The University of Cincinnati is proud to do all we can to lower costs to students. Aligned with the Ohio Department of Higher Education to reduce the cost of education for college students, UC has developed and shared strategies with other Ohio institutions to improve the learning experience of students all over the state.
The Office of the Provost finds opportunities in using new technology, open educational resources, and the collective buying power of our students to reduce costs, improve delivery, and better serve scholarly needs. Through collaboration with faculty and offices here at UC, we have identified specific, effective practices for finding affordable textbooks. We work to share those practices with our faculty and students, to find savings in every possible way.

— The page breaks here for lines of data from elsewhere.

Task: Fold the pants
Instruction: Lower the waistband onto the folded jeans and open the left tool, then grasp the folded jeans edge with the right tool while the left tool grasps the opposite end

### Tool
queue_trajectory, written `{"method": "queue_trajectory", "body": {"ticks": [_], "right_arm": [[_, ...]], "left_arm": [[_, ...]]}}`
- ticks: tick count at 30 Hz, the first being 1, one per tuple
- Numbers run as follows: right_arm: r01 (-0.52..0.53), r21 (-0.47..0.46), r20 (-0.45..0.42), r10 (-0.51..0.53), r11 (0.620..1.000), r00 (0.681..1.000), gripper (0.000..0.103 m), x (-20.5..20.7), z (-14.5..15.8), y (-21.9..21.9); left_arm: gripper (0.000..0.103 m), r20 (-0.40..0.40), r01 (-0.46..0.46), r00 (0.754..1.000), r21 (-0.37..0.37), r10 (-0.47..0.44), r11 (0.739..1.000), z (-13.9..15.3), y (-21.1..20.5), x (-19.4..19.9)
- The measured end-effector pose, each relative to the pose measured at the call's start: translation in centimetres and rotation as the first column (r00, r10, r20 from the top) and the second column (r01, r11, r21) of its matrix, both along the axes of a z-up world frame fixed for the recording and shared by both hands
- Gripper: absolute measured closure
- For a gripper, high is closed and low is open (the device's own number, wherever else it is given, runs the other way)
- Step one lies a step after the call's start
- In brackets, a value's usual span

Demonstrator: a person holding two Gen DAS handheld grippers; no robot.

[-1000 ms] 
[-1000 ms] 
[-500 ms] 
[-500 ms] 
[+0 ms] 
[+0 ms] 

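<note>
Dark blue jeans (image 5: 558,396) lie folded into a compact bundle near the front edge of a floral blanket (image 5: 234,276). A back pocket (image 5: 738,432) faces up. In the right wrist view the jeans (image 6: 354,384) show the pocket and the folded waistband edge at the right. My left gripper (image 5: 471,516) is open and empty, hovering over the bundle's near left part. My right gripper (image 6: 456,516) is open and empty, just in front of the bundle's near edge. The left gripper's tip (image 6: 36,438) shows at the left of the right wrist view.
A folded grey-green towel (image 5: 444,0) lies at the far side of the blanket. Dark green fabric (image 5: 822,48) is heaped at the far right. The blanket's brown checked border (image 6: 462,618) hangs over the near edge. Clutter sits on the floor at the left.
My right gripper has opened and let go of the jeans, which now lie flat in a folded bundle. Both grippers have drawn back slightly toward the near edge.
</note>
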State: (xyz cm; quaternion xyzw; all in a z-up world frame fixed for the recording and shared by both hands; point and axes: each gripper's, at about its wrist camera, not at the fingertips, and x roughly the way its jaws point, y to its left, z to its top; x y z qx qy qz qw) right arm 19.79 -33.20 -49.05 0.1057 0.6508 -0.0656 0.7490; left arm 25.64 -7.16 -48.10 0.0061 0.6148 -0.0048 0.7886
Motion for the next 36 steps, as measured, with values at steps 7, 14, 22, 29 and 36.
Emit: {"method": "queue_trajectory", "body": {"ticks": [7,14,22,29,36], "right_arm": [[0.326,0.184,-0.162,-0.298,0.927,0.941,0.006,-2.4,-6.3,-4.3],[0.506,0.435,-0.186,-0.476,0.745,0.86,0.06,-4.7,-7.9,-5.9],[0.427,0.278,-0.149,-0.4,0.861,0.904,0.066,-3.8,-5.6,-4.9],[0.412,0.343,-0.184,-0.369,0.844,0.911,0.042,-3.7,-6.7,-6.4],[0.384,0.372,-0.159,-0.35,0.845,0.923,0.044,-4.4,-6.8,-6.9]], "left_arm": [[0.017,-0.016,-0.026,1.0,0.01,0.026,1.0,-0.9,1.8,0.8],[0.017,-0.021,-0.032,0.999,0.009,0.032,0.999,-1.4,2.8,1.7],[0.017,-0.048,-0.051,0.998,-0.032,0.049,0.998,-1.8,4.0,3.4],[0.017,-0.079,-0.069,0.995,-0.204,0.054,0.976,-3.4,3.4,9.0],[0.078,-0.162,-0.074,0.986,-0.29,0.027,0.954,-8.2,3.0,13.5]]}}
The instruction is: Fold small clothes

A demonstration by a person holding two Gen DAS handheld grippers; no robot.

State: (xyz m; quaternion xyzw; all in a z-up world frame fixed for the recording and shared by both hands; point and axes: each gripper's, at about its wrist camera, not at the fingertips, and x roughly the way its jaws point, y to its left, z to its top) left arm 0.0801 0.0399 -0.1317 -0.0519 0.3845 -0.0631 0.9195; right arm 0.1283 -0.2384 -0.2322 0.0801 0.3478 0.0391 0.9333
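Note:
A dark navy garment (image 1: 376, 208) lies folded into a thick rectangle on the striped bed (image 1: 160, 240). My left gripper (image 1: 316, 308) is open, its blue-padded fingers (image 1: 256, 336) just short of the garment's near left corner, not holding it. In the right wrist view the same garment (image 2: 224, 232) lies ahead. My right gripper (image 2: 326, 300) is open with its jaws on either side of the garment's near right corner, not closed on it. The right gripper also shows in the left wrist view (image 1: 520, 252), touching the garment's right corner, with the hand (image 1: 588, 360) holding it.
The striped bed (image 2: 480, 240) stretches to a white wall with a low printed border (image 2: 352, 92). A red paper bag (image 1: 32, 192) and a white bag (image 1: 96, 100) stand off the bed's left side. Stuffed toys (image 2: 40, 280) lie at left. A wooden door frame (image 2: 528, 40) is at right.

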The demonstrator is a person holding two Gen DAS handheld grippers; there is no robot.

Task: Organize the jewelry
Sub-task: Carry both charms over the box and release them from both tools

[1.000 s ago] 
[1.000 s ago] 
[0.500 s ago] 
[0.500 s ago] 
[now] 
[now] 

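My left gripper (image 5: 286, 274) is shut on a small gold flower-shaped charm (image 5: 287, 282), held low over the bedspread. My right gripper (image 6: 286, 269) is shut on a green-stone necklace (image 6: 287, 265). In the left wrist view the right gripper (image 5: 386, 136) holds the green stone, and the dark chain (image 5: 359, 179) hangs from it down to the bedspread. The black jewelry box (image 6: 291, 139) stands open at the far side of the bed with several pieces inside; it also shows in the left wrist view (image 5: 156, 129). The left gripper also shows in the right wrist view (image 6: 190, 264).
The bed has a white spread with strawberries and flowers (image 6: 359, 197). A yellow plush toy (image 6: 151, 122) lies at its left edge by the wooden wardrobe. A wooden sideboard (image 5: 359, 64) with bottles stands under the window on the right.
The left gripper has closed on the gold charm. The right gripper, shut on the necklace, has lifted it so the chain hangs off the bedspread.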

Textbook Affordability Committee: UC has created a partnership led by the Provost’s Office that includes our UC Faculty, Faculty Senate, Student Government, UC Libraries, CET&L, our bookstore partner (Follett), IT@UC, Campus Services, the Office of Undergraduate Affairs and the Division of Administration and Finance. Together, we are utilizing multiple strategies to reduce student spending on course materials.
Early Textbook Adoptions: When faculty members make adoptions early, students often see lower prices. Early adoptions help the bookstore to stock used/rental copies and seek the most competitive prices. Faculty submit requests with the Textbook Adoption button through Campus Services. Rent-A-Text allows students to opt for renting a required textbook at the beginning of a term to save 50% or more off the retail price. Timely textbook adoption is critical for this strategy. The Office of the Provost sends a reminder each semester to get adoptions in by the deadline, before student registration begins.
Volume Discounts: When large numbers of students are required to purchase the same materials, and used copies are not available, then UC may be able to negotiate a lower price for everyone. Of particular interest, the includED® model saves students 40% on average. This strategy is ideal for courses requiring students to use an electronic workbook, or other electronic consumable material. This model provides access to electronic materials through Blackboard for the entire class. Students are charged a course fee for these materials. Faculty can email TextbookAffordability@uc.edu to get connected with a representative and explore possible volume discounts.
Home-Grown E-books: The Center for Excellence in eLearning is launching its first eTextbook Project. A group of 12 faculty will work throughout spring and summer to develop their own interactive textbooks using iBooks Author, avoiding the high cost of going through a publisher. These will either supplement the textbooks already used in courses or replace them altogether. CEeL will begin accepting applications for cohort 2 during the mid-fall semester and begin work during the 2017 spring term.
UC Library E-Resources: A growing array of articles, books, audio tracks, and other learning materials are available online for free. By visiting UC Libraries Digital Collections, you can find additional resources online such as ACLS Humanities, CRCnetBASE, Ebrary, Gutenberg-e Database, Naxos Music Library, Safari Books Online, SpringerLink, and the Wiley Online Library. Please contact Debbie Tenofsky for questions about any particular collection.
Custom Packaging: Customized publications reduce the cost to students by limiting the total volume of material that they must purchase. Lab manuals, in particular, can be customized to the particular experiments that are needed for students. Professors can email TextbookAffordability@uc.edu for help making this arrangement with a publisher.
Price Match Promise: If a student finds a lower price on an in-stock comparable condition textbook locally or online, the UC Bookstores will match the price right at the register. While some restrictions apply, this program is showing great potential in continuing to reduce the cost of course materials to students.